10-5005-cr
USA v. Yepez
UNITED STATES COURT OF APPEALS
FOR THE SECOND CIRCUIT
SUMMARY ORDER
RULINGS BY SUMMARY ORDER DO NOT HAVE PRECEDENTIAL EFFECT. CITATION TO A
SUMMARY ORDER FILED ON OR AFTER JANUARY 1, 2007, IS PERMITTED AND IS GOVERNED BY
FEDERAL RULE OF APPELLATE PROCEDURE 32.1 AND THIS COURT’S LOCAL RULE 32.1.1. WHEN
CITING A SUMMARY ORDER IN A DOCUMENT FILED WITH THIS COURT, A PARTY MUST CITE
EITHER THE FEDERAL APPENDIX OR AN ELECTRONIC DATABASE (WITH THE NOTATION
“SUMMARY ORDER”). A PARTY CITING A SUMMARY ORDER MUST SERVE A COPY OF IT ON ANY
PARTY NOT REPRESENTED BY COUNSEL.
At a stated Term of the United States Court of Appeals for the Second Circuit, held at the
Daniel Patrick Moynihan United States Courthouse, at 500 Pearl Street, in the City of New York,
on the 24th day of January, two thousand twelve.

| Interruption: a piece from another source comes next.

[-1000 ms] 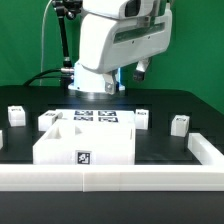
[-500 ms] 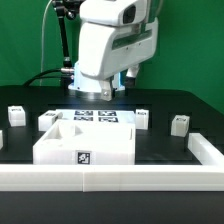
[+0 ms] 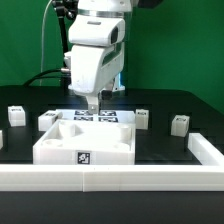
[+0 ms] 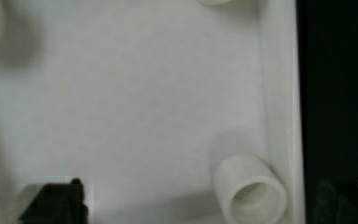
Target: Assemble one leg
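Note:
The white tabletop (image 3: 85,143) lies at the middle with its round corner sockets facing up. Several small white legs with tags stand around it: one at the far left (image 3: 16,115), one by the tabletop's left corner (image 3: 46,119), one right of the marker board (image 3: 143,118) and one further right (image 3: 180,124). My gripper (image 3: 90,104) hangs just above the tabletop's back edge, open and empty. In the wrist view the gripper (image 4: 208,200) looks down on the tabletop (image 4: 140,110), with a corner socket (image 4: 256,192) between its dark fingertips (image 4: 55,200).
The marker board (image 3: 97,117) lies flat behind the tabletop. A low white rail (image 3: 110,178) runs along the front of the black table and up the exterior view's right side (image 3: 206,150). A green backdrop stands behind.
The arm has swung toward the exterior view's left and come down, so the gripper now hangs over the tabletop's back edge. The parts have not moved.

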You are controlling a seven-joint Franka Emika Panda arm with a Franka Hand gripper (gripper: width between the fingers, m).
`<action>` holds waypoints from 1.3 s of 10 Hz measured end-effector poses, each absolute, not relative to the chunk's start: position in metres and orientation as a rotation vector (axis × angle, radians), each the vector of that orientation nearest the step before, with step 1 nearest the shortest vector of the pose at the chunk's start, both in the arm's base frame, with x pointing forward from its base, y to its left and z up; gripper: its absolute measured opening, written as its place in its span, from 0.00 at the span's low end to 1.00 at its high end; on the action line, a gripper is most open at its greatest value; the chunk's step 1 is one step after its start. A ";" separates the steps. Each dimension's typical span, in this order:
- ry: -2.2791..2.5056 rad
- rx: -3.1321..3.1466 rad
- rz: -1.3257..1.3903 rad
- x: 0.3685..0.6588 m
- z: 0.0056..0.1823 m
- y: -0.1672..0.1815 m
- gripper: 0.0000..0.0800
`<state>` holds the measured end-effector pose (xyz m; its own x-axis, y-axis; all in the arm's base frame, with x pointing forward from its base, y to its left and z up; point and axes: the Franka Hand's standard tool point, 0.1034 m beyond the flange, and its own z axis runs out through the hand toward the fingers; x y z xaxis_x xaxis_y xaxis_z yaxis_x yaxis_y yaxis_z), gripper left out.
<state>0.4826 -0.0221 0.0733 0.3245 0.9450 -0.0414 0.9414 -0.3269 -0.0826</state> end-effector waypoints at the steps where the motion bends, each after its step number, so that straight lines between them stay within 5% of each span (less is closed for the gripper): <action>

Present: ROBERT A. KATZMANN,
GERARD E. LYNCH,
DENNY CHIN,
Circuit Judges.
____________________________________________________________
UNITED STATES OF AMERICA,
Appellee,
- v. - No. 10-5005-cr
JESSE YEPEZ,
Defendant-Appellant.
____________________________________________________________
For Defendant-Appellant: BENJAMIN E. ROSENBERG (Gordon Sung, on the
brief), Dechert LLP, New York, N.Y.
For Appellee: RICHARD BELLISS (Brenda K. Sannes, on the
brief), Assistant United States Attorney, of
counsel, for, Richard S. Hartunian, United
States Attorney for the Northern District of New
York, Syracuse, N.Y.
Appeal from the United States District Court for the Northern District of New York
(Mordue, C.J.).
ON CONSIDERATION WHEREOF, IT IS HEREBY ORDERED, ADJUDGED,
AND DECREED that the judgment of the district court is AFFIRMED.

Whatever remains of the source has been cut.